[1068] in linux-security and linux-alert archive
Re: [linux-security] inetd and denial-of-service
daemon@ATHENA.MIT.EDU (thought)
Sun Aug 25 05:13:07 1996
From: thought <route@infonexus.com>
To: poodge@econ.Berkeley.EDU (Sam Quigley)
Date: Sat, 24 Aug 1996 22:53:44 -0700 (PDT)

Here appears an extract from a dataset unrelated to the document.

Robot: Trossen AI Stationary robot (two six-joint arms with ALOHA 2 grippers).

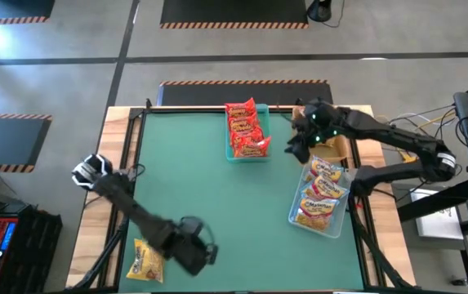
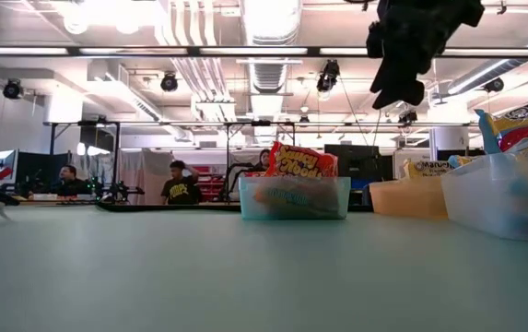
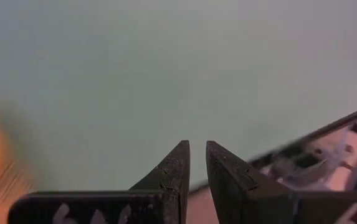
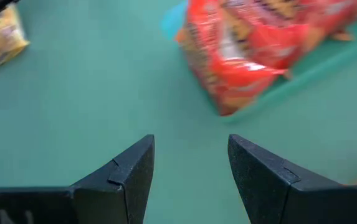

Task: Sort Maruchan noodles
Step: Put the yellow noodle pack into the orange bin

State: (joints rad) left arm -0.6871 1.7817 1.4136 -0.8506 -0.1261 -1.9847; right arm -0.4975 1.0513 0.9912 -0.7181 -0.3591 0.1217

Cc: linux-security@tarsier.cv.nrao.edu
In-Reply-To: <Pine.SUN.3.91.960822104408.7780C-100000-RESENT@quesnay.Berkeley.EDU> from "Sam Quigley" at Aug 22, 96 10:46:20 am
-----BEGIN PGP SIGNED MESSAGE-----
Sam Quigley's thoughts were:
|
| I don't know a whole hell of a lot about xinetd, but I do know that it
| allows some sort of control over connections in the same style that TCP
| wrappers does. Perhaps xinetd would be a good solution for this?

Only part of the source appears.